Monday, June 17, 2013

Reverse Engineering an Analysis Services Cube using SSIS

     When using the Microsoft BI Stack, cubes are usually seen as the end of the road(kind of). They are usually built on top of facts and dimensions in your data warehouse/data marts. These represent the culmination of all of your team's hard work. The requirements gathering/analysis, ETL/ELT, data warehouse design, reports/analytics and UAT, etc. However; these same end user destinations may, in certain situations, be the only point of exposure to other data systems. If you are tasked with pulling down data into your data warehouse from some other data store's cube then, in essence, their end is your beginning. Luckily SSIS can help with this.

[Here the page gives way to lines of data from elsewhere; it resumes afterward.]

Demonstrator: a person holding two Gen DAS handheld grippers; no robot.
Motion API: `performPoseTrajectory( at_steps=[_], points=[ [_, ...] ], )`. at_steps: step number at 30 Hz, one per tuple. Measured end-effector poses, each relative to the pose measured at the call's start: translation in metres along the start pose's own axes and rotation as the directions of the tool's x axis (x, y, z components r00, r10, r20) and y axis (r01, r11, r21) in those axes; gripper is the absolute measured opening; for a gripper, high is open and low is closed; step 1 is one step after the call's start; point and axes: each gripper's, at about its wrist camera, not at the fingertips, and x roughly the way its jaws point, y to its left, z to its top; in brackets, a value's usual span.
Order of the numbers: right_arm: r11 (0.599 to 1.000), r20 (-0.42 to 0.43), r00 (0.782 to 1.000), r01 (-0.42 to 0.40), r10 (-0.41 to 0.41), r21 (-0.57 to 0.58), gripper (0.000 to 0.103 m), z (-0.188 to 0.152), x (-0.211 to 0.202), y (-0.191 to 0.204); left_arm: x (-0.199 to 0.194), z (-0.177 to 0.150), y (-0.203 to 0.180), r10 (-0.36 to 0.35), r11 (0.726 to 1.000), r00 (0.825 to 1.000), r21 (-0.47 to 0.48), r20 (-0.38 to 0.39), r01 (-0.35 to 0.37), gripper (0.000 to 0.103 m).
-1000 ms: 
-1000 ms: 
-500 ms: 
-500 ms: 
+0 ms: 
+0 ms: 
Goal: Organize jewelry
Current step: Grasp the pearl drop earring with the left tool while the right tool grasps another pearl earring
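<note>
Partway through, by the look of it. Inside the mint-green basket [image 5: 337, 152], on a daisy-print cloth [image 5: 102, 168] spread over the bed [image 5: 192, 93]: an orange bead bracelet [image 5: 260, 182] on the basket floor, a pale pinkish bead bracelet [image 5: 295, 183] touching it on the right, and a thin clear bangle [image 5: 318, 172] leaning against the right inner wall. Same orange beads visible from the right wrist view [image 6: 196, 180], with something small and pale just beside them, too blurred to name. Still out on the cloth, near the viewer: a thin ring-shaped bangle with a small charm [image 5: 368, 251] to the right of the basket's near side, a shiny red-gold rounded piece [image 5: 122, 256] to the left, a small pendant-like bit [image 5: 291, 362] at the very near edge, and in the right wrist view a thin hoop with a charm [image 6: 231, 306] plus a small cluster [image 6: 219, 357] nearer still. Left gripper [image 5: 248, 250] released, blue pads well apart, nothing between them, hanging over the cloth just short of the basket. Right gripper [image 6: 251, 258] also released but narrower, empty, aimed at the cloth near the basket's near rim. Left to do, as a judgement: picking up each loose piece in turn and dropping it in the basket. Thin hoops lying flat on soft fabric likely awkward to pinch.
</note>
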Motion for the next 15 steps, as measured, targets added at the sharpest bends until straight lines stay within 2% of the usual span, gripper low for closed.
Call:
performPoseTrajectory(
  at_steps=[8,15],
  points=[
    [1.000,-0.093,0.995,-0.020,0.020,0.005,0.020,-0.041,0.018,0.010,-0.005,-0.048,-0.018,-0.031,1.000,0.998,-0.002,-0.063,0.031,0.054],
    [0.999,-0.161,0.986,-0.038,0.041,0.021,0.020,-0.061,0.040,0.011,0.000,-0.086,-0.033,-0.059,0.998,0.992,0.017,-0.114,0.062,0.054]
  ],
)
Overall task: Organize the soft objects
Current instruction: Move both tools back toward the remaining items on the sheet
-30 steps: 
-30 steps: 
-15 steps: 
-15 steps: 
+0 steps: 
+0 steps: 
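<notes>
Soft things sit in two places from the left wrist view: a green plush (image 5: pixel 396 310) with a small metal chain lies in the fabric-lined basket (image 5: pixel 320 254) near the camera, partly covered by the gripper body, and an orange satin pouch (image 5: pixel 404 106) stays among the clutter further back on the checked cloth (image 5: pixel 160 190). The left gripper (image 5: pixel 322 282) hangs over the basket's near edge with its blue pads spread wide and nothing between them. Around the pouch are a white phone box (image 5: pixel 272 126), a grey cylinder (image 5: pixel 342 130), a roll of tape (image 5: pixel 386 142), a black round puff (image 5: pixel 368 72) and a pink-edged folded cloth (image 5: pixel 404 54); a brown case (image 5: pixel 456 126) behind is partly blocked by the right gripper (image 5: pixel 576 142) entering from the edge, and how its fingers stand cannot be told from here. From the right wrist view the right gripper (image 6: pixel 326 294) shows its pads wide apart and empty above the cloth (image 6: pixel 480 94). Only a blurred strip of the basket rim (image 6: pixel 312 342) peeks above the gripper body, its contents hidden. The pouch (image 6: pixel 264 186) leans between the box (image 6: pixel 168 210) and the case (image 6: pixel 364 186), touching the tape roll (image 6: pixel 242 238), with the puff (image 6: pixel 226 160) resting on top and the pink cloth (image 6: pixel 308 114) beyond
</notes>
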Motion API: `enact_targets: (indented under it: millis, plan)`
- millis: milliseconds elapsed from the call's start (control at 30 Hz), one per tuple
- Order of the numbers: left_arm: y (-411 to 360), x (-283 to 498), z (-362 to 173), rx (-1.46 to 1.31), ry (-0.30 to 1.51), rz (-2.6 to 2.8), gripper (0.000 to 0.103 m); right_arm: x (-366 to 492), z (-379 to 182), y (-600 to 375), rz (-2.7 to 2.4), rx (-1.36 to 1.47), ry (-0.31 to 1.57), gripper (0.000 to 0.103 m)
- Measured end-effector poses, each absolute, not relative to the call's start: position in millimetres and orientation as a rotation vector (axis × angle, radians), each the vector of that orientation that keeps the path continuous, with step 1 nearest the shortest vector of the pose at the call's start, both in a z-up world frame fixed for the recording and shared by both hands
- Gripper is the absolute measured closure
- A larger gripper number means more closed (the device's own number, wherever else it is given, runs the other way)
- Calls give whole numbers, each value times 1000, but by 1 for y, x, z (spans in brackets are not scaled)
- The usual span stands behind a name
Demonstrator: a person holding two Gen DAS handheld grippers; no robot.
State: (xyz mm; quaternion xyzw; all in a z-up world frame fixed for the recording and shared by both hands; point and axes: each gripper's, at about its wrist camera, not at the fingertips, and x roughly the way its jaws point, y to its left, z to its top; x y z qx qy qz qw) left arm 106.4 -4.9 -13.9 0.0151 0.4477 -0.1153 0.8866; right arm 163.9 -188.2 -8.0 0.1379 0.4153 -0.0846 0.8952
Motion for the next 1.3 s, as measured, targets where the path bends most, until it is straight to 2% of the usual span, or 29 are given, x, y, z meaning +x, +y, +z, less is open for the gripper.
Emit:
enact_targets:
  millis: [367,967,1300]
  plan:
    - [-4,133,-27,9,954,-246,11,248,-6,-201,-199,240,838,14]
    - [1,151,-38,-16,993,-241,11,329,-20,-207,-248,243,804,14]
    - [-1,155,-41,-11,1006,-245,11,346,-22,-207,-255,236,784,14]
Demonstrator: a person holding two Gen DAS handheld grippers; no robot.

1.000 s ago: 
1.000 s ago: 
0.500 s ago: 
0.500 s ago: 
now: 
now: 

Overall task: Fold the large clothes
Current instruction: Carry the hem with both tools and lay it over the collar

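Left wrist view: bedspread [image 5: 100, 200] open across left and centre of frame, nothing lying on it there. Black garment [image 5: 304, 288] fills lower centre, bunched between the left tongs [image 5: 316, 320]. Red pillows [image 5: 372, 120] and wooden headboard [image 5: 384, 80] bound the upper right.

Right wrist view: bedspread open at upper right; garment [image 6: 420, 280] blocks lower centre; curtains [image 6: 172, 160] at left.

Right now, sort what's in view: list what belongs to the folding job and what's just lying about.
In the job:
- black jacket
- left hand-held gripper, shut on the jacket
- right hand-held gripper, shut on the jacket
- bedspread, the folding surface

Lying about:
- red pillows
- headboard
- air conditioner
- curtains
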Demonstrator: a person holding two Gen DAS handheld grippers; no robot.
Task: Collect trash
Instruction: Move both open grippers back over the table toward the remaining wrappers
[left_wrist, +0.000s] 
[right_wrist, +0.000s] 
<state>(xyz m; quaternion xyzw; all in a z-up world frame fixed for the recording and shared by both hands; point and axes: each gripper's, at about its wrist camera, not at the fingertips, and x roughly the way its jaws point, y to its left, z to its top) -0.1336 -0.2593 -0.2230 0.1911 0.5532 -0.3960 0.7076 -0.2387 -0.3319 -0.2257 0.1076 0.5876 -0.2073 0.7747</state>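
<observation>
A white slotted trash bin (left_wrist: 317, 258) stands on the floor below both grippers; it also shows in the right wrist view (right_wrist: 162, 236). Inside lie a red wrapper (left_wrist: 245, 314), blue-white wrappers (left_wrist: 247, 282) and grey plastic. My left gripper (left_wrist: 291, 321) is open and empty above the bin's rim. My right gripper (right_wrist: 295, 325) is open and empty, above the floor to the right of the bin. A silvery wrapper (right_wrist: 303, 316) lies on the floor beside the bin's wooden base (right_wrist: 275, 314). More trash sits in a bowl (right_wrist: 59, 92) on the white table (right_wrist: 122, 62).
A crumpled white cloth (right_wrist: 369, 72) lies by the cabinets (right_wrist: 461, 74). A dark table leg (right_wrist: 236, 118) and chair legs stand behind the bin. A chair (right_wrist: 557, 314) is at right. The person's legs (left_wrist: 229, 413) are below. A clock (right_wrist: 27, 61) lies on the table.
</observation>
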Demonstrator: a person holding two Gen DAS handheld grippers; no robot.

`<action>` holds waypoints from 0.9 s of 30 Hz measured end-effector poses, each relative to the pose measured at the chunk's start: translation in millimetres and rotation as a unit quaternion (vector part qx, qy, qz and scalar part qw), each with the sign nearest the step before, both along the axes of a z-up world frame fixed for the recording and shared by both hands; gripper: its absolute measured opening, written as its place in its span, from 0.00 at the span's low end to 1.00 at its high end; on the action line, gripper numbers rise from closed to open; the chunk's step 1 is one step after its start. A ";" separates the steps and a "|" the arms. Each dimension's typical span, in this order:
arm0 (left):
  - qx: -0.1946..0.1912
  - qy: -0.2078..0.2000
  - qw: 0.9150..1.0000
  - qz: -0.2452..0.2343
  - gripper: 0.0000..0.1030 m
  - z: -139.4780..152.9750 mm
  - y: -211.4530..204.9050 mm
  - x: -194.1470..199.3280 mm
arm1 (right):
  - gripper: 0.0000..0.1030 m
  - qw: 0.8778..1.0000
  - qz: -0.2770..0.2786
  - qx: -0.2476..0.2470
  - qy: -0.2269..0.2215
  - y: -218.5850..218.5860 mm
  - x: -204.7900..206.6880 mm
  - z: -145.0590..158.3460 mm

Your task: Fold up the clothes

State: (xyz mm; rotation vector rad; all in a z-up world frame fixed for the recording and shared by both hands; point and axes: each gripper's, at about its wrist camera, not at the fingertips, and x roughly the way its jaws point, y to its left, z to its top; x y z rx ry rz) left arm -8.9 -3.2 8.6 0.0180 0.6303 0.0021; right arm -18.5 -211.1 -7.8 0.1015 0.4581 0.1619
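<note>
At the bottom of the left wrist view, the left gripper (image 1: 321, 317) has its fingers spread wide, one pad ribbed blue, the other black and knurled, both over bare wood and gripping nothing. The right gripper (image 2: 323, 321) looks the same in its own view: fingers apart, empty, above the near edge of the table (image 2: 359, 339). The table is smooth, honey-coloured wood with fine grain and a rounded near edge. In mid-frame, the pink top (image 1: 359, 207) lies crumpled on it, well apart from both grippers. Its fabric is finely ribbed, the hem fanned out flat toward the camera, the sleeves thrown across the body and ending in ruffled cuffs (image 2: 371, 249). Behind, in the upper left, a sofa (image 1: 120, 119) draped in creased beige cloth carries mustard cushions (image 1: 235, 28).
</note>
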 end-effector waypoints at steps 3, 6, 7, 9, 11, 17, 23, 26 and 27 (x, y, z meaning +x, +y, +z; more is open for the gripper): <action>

     For this example, we're are going to be modeling data that tracks the complaint to event ratio for a certain range of products over a given time frame. We're going to be using a cube called "Events":

Figure 1. Event Cube

     In order to extract the data we want, we need to focus on measures COMPLAINT QT, EVENT QTY and dimensions ADD DAY and DIM PRODUCT. Now, when looking at cubes we have to remember that they are multidimensional and not 2 dimensional as tables in a database are. So we simply can't use a SQL statement to get the data we need, we'll have to use Multidimensional Expressions (MDX). For this, we're going to need to use 2, one to get the measures(facts) and one for the product(dimension). For the measures we're going to use this MDX statement:

WITH MEMBER [MEASURES].[COMPLAINT RATIO] as '([MEASURES].[COMPLAINT QTY] / [MEASURES].[EVENT COUNT])',FORMAT_STRING='0.00'
MEMBER [MEASURES].[COMPLAINT_QTY] as '[MEASURES].[COMPLAINT QTY] +0'
MEMBER [MEASURES].[EVENT_COUNT] as '[MEASURES].[EVENT COUNT] +0'
MEMBER [MEASURES].[COMPLAINT_RATIO] as '[MEASURES].[COMPLAINT RATIO] +0'

SELECT

{
       [MEASURES].[COMPLAINT_QTY],
       [MEASURES].[EVENT_COUNT],
       [MEASURES].[COMPLAINT_RATIO]
ON COLUMNS,

(
       {
              [DIM PRODUCT].[MODEL].CHILDREN
       },
        
       {
              [ADD DAY].[Hierarchy].[FULL DATE].MEMBERS
       }
 ) ON ROWS
FROM
        EVENTS
WHERE
    (
       [ADD DAY].[YEARMO].[201301] : [ADD DAY].[YEARMO].[201303]
    )

     This statement will return the number of complaints, events and complaint to event ratio(non-additive) by product model for first quarter 2013. We want all the product model children in this result set and by adding this we make sure we don't return a summation set. We also want all of the full date members, which will return all the dates at that level of the hierarchy.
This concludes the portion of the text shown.